1
      AS FILED WITH THE SECURITIES AND EXCHANGE COMMISSION ON JULY 11, 2001

                                                      REGISTRATION NO. 333-34824

- --------------------------------------------------------------------------------

                       SECURITIES AND EXCHANGE COMMISSION
                             WASHINGTON, D.C. 20549

                           --------------------------

                                 POST-EFFECTIVE

                                 AMENDMENT NO. 1

                                       TO

                                    FORM S-3
                             REGISTRATION STATEMENT
                                      UNDER
                           THE SECURITIES ACT OF 1933

                           --------------------------

                           NEXTEL COMMUNICATIONS, INC.
             (Exact name of registrant as specified in its charter)
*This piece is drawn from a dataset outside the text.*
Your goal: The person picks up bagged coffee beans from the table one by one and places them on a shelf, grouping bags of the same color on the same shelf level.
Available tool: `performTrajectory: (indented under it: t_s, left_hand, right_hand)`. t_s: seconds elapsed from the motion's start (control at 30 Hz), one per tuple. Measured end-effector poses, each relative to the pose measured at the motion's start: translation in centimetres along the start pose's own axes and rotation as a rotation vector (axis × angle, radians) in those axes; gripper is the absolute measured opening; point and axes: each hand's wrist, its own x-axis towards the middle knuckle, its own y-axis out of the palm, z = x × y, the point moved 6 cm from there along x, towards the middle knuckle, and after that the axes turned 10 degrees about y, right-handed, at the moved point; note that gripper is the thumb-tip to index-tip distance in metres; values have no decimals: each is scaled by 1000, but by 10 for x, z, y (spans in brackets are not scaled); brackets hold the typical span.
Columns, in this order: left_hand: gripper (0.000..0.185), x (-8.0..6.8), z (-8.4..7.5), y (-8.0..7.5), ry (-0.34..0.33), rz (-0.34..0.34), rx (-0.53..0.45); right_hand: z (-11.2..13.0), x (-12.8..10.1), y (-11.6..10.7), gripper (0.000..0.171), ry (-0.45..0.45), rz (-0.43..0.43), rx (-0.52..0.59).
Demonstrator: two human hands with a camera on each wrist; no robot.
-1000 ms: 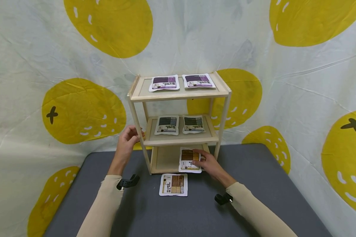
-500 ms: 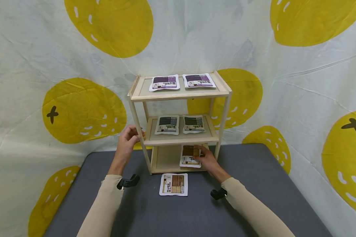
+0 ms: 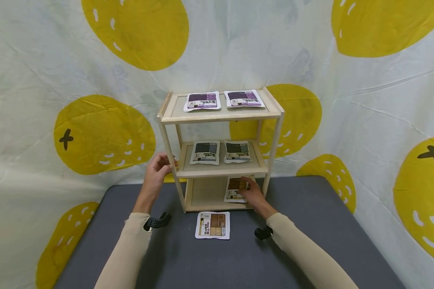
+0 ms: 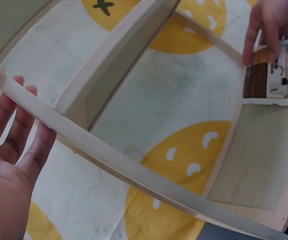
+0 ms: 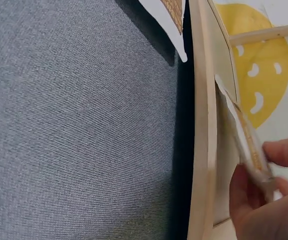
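Observation:
A wooden three-tier shelf (image 3: 222, 174) stands on the grey table. My left hand (image 3: 156, 168) holds its left front post (image 4: 99, 145), thumb on one side and fingers behind. My right hand (image 3: 254, 193) pinches a brown-and-white flat pouch (image 3: 235, 189) by its right edge, at the right part of the bottom tier. In the right wrist view the pouch (image 5: 246, 137) is tilted, with thumb and fingers on opposite faces. A second brown-and-white pouch (image 3: 212, 225) lies flat on the table in front of the shelf.
Two purple-and-white pouches, left (image 3: 202, 101) and right (image 3: 244, 98), lie on the top tier. Two dark green-labelled pouches, left (image 3: 205, 152) and right (image 3: 237, 151), lie on the middle tier. A white cloth with yellow fruit prints (image 3: 105, 134) hangs behind the shelf.
My right hand has moved the brown pouch back and slightly right, from the front edge of the bottom tier to deeper over it. The left hand has stayed on the post.

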Motion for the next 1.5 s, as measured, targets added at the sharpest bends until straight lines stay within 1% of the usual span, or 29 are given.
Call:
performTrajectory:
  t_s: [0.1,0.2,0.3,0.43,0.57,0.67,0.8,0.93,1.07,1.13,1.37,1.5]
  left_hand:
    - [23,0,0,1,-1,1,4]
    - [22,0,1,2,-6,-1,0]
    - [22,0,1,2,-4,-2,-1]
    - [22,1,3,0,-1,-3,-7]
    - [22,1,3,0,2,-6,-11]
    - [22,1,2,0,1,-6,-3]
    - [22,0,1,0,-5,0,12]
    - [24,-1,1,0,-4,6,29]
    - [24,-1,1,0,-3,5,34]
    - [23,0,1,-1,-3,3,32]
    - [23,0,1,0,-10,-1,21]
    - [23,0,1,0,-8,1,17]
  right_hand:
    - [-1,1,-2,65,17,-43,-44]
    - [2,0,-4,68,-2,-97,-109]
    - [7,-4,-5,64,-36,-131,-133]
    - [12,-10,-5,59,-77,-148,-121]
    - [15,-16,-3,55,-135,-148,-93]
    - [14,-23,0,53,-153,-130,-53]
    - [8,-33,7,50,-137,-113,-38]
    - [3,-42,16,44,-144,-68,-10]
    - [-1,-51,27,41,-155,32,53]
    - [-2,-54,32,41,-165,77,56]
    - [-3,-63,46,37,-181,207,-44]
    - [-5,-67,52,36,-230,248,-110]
                      DELAWARE                               36-3939651
          (State or other jurisdiction of                 (I.R.S. Employer
           incorporation or organization)              Identification Number)

                            2001 EDMUND HALLEY DRIVE
                             RESTON, VIRGINIA 20191
                                 (703) 433-4000
   (Address, including zip code, and telephone number, including area code, of
                   registrant's principal executive offices)

                           --------------------------

                            LEONARD J. KENNEDY, ESQ.
                    SENIOR VICE PRESIDENT AND GENERAL COUNSEL
                           NEXTEL COMMUNICATIONS, INC.
                            2001 EDMUND HALLEY DRIVE
                             RESTON, VIRGINIA 20191
                                 (703) 433-4000
 (Name, address, including zip code, and telephone number, including area code,
                              of agent for service)

                           --------------------------

                                   Copies to:

                              LISA A. STATER, ESQ.
                           JONES, DAY, REAVIS & POGUE
                               3500 SUNTRUST PLAZA
                              303 PEACHTREE STREET
                           ATLANTA, GEORGIA 30308-3242
                                 (404) 521-3939

Approximate date of commencement of proposed sale to the public: From time to
time following the effective date of this Registration Statement.

        If the only securities being registered on this Form are being offered
pursuant to dividend or interest reinvestment plans, please check the following
box. [ ]

        If any of the securities being registered on this Form are to be offered
on a delayed or continuous basis pursuant to Rule 415 under the Securities Act
of 1933, other than securities offered only in connection with dividend or
interest reinvestment plans, check the following box. [X]

        If this Form is filed to register additional securities for an offering
pursuant to Rule 462(b) under the Securities Act, please check the following box
and list the Securities Act registration statement number of the earlier
effective registration statement for the same offering. [ ]

        If this Form is a post-effective amendment filed pursuant to Rule 462(c)
under the Securities Act, check the following box and list the Securities Act
registration statement number of the earlier effective registration statement
for the same offering. [ ]

        If delivery of the prospectus is expected to be made pursuant to Rule
434, please check the following box. [ ]

                           --------------------------


        This post-effective amendment also relates to the registrant's earlier
registration statement on Form S-3 (file no. 333-88971).


   2


   Deregistration of 4 3/4% Convertible Senior Notes due 2007 and Common Stock

        Nextel Communications, Inc. hereby amends its registration statement on
Form S-3 (Registration No. 333-34824), filed with the Securities and Exchange
Commission on April 14, 2000 and as amended by Amendment No. 1, filed with the
Commission on April 26, 2000 (the "Registration Statement"), by deregistering
the following:

        -       $42,585,000 in principal amount of its 4 3/4% convertible senior
                notes due 2007;

        -       20,048,414 shares of its common stock issuable upon conversion
                of the notes; and

        -       5,000 additional shares of its common stock.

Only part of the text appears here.